L'affaire est complexe et explosive. Le 7 mars 2007, un nouveau code du travail rédigé par 5 experts en 2005 a été entériné par le conseil des ministres. Nul ne sait si ce nouveau code du travail est effectif. Le vide juridique est entier ! Selon un article de Libération en date du 23 novembre "La partie réglementaire serait prête le 1er janvier 2008, applicable le 1er mars 2008 au plus tard. La partie législative n’entrerait, semble-t-il, mais c’est contesté, en vigueur qu’à ce moment-là." Les modifications doivent être entérinées ces jours ci en deux sessions parlementaires seulement, le 27 novembre et le 4 septembre.
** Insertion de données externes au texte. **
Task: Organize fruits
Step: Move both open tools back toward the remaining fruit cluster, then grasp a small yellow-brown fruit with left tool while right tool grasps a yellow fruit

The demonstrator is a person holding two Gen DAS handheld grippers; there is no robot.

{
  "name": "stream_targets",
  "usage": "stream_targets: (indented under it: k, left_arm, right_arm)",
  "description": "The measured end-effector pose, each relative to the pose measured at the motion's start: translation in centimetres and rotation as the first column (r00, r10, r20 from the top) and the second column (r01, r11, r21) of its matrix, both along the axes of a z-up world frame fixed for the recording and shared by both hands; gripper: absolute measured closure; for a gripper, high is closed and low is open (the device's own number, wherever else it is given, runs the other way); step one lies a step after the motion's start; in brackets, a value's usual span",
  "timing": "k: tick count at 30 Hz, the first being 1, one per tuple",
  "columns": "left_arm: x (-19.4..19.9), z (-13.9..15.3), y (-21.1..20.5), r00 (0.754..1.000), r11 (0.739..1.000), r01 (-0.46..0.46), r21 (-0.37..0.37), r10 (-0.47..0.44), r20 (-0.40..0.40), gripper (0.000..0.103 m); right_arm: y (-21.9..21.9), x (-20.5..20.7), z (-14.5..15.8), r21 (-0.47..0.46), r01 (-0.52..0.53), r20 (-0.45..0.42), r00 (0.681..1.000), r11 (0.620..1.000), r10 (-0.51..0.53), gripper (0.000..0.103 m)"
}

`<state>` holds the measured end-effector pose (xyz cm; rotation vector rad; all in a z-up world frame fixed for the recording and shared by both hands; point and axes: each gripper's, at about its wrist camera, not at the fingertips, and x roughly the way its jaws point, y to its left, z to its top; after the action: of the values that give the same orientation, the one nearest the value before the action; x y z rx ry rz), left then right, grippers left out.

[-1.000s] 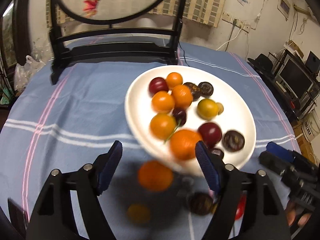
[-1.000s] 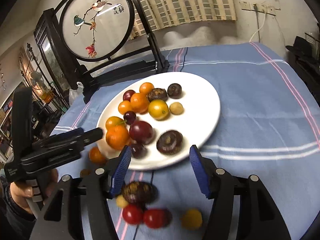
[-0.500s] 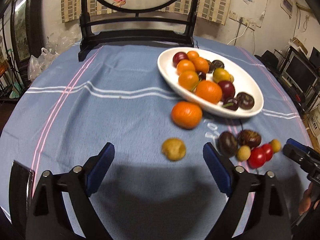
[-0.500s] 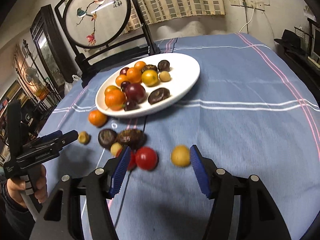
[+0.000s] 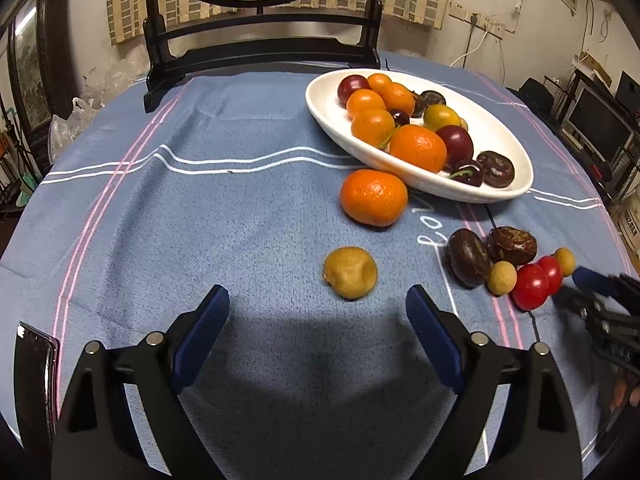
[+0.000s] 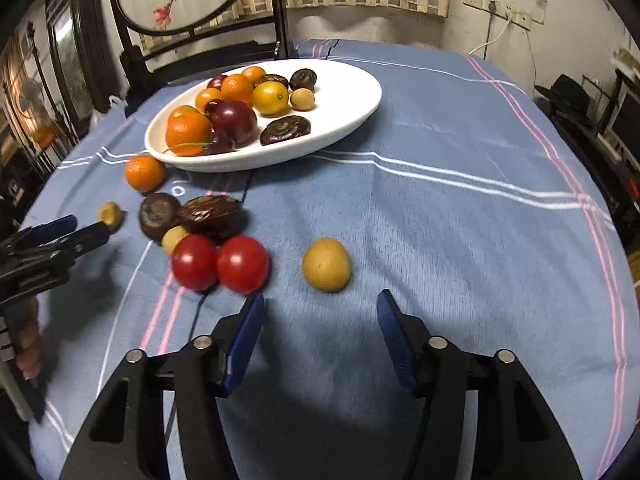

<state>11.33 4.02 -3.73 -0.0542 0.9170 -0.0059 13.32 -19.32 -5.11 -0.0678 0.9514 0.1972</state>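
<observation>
A white plate with several oranges, plums and dark fruits sits at the back of the blue tablecloth. Loose on the cloth lie a mandarin, two dark fruits, two red tomatoes and small tan fruits. My left gripper is open wide, and a dented tan fruit lies just ahead of its tips. My right gripper has its jaws closing with nothing between them. A yellow-tan fruit lies just beyond its tips, with the tomatoes to the left.
A round painted screen on a dark stand lines the table's far edge. A flat dark phone-like object lies at the near left edge. Each gripper shows at the side of the other's view: left gripper, right gripper.
Both grippers drew back from the plate and sank toward the cloth, so the loose fruits now lie ahead of them. The left jaws widened and the right jaws narrowed.
</observation>
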Motion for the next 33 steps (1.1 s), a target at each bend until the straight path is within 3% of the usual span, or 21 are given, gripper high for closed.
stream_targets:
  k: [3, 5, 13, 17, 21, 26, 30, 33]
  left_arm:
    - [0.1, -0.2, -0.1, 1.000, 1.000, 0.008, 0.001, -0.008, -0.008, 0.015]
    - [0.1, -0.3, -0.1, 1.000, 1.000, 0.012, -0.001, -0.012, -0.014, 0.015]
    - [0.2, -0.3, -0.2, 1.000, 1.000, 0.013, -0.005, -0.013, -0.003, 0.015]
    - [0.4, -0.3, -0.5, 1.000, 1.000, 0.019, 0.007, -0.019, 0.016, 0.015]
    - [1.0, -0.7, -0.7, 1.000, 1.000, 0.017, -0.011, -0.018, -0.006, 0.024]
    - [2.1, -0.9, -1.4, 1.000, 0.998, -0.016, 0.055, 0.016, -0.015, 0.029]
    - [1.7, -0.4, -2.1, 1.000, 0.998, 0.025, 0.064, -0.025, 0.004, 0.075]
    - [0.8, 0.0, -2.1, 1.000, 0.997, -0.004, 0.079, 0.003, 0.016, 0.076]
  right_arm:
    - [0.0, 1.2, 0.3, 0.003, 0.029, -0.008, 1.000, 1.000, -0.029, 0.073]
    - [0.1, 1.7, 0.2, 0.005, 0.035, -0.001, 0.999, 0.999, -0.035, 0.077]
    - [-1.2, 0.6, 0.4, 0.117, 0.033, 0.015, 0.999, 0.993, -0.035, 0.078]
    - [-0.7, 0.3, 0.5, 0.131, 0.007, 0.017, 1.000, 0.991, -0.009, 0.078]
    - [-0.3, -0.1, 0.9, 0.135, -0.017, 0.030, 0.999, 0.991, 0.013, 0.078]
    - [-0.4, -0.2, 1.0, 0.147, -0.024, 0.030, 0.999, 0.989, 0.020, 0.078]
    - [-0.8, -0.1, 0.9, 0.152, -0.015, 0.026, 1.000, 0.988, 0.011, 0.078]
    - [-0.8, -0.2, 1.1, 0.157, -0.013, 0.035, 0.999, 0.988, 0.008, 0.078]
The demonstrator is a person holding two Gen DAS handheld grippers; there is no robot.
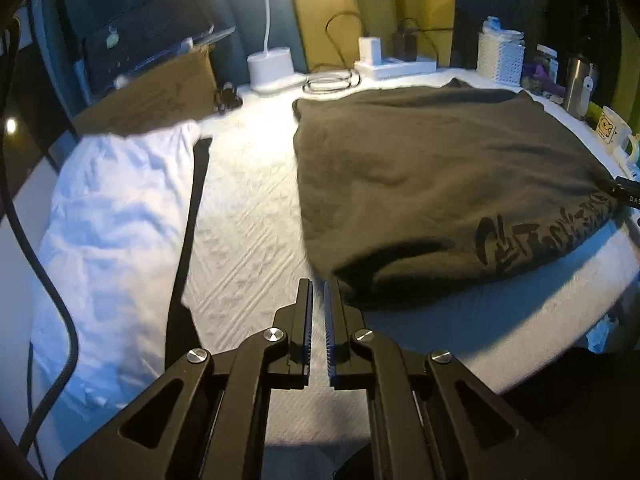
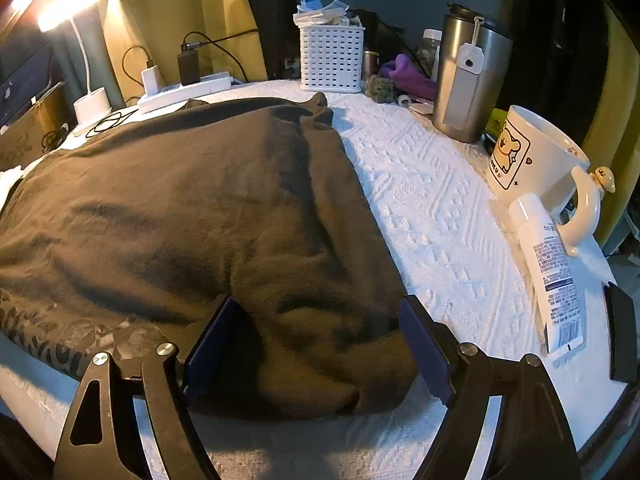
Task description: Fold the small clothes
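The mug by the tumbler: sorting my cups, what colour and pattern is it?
Cream mug with a yellow cartoon bear in a square frame; the right wrist view shows it best.

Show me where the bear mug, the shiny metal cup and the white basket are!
bear mug (image 2: 532, 160): right wrist view, on its white side beside the bear picture.
shiny metal cup (image 2: 468, 80): right wrist view, middle of its steel body.
white basket (image 2: 332, 60): right wrist view, on its holey front wall.

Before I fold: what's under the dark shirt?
The dark shirt lies on the white textured cover, which shows all round it. Anything beneath the cloth itself is covered.
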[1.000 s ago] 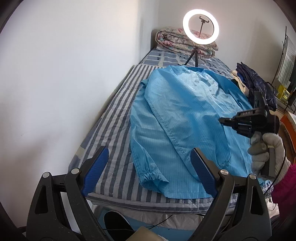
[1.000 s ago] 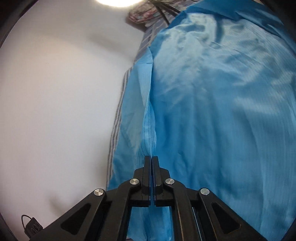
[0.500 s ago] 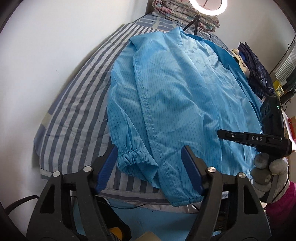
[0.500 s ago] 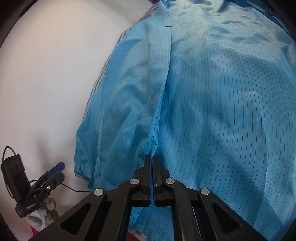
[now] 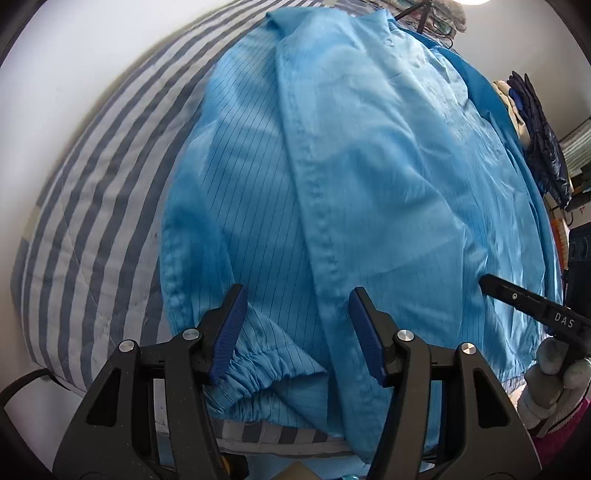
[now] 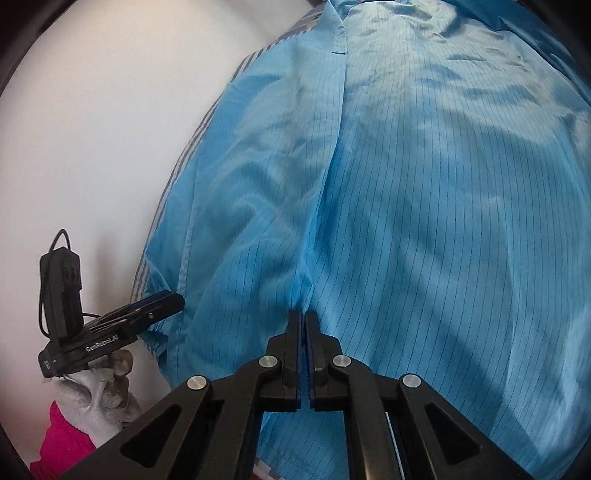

Si le nouveau code se voulait plus simple pour les salariés, force est de constater que la copie rendue par les experts n'a pas fait dans la dentelle ! Là où l'ancien code comportait 271 subdivisions, on en arrive à 1 890 ! Les 1 891 articles de loi précédents sont remplacés par la bagatelle de 3 652 articles ! Pire encore, selon Libération, "Ils ont déclassé près de 500 lois en décrets modifiables à l’avenir… sans repasser par le Parlement. Ils font s’écrouler toutes les jurisprudences, abrogent des articles clés, restructurent le fond théorique et pratique du code."
Une bombe à retardement dans l'indifférence générale
Les syndicats ont bien protesté en mars dernier, mais globalement, la rédaction du nouveau code du travail n'a suscité aucun déchaînement de passions ! L'article de Libération souligne ainsi "un recul décisif d'un siècle" sur le volet des acquis concernant les questions d’hygiène, de santé, de sécurité : "les obligations des employeurs sont devenues un élément avec "les obligations des travailleurs" faisant partager les risques et responsabilités avec les salariés". Le texte proposé par les 5 experts fait également table rase du droit des salariés à un contrat durable : il institue le marchandage du prêt de main d'oeuvre pour encore plus de précarité. Tous les moyens de l'arsenal législatif dont pouvait argumenter les salariés tombent également (démantelement des moyens de contrôle de l’inspection du travail, suppression des obligations d’information de l’employeur, suppression des sanctions prévues en récidive pour les employeurs...). Libération rappelle aussi que le nouveau code installe le droit de grève dans la partie « négociation collective » alors que c’est un droit constitutionnel non négociable.
La riposte s'organise !
Devant tant d'aberrations législatives, les syndicalistes, inspecteurs du travail, juristes, avocats, magistrats multiplient les signatures de pétitions. "Des recours devant le Conseil d’Etat ont été déposés contre cette étrange procédure, alors le gouvernement envisage de passer par l’Assemblée plus tôt que prévu : le 27 novembre en commission. Ce n’est pas un classique débat parlementaire, il s’agit de ratifier une ordonnance. On peut encore rétablir ce qui a été supprimé" précise Libération, fer de lance de cette campagne juste !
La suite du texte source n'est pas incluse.